4. Heesen M, Carvalho B, Carvalho JCA, et al. International consensus statement on the use of uterotonic agents during caesarean section. Anaesthesia 2019; 74: 1305-19. 

5. Adnan N, Conlan-Trant R, McCormick C, Boland F, Murphy DJ. Intramuscular versus intravenous oxytocin to prevent postpartum haemorrhage at vaginal delivery: randomised controlled trial. British Medical Journal 2018; 362: k3546.

6. Charles D, Anger H, Dabash R, et al. Intramuscular injection, intravenous infusion, and intravenous bolus of oxytocin in the third stage of labor for prevention of postpartum hemorrhage: a three-arm randomized control trial. BMC Pregnancy and Childbirth 2019; 19: 38. 
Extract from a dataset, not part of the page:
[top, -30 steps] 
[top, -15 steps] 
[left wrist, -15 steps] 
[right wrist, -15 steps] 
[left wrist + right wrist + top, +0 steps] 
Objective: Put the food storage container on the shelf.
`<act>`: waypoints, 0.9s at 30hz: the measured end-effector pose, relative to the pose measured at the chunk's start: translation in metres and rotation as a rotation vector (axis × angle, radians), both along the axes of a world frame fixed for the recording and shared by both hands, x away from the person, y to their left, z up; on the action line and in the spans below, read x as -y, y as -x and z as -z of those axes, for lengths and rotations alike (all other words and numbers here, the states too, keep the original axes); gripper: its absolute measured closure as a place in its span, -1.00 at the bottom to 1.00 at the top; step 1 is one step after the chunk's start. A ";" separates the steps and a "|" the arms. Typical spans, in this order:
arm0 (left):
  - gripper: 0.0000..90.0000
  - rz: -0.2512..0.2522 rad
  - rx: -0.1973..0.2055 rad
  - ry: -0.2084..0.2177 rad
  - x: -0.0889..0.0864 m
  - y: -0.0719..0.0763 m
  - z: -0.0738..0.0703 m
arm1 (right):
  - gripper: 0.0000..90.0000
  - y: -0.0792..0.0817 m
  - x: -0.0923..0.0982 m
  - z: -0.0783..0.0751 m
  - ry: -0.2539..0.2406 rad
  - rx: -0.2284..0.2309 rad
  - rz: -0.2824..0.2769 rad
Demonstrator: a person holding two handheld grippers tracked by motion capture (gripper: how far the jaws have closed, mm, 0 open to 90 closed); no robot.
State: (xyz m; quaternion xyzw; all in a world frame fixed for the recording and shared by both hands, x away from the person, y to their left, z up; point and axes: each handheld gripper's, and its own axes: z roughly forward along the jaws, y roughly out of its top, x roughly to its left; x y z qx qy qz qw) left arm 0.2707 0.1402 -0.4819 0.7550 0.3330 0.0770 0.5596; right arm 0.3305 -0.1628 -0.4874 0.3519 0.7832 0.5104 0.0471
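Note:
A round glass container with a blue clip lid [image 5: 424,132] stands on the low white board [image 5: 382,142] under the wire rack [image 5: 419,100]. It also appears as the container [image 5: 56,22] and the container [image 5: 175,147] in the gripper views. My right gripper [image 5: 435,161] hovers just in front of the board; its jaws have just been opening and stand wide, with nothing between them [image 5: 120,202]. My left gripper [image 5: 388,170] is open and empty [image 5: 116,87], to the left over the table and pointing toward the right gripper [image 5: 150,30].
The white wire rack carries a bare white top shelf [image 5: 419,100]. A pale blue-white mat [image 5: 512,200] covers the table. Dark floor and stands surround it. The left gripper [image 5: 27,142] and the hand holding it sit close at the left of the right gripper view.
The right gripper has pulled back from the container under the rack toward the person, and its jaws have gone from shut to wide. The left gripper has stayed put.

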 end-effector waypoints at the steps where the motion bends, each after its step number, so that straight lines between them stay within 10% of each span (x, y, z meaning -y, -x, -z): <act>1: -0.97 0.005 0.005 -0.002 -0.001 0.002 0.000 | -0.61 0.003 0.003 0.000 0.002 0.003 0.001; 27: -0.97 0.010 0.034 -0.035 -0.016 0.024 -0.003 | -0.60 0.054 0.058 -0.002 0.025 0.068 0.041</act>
7. National Institute for Health and Care Excellence. Intrapartum care for healthy women and babies. Clinical guideline [CG190], 2017 https://www.nice.org.uk/guidance/cg190 (accessed 30/7/2020). 

8. Vogel JP, Williams M, Gallos I, Althabe F, Oladapo OT. WHO recommendations on uterotonics for postpartum haemorrhage prevention: what works, and which one? BMJ Global Health 2019; 4: e001466.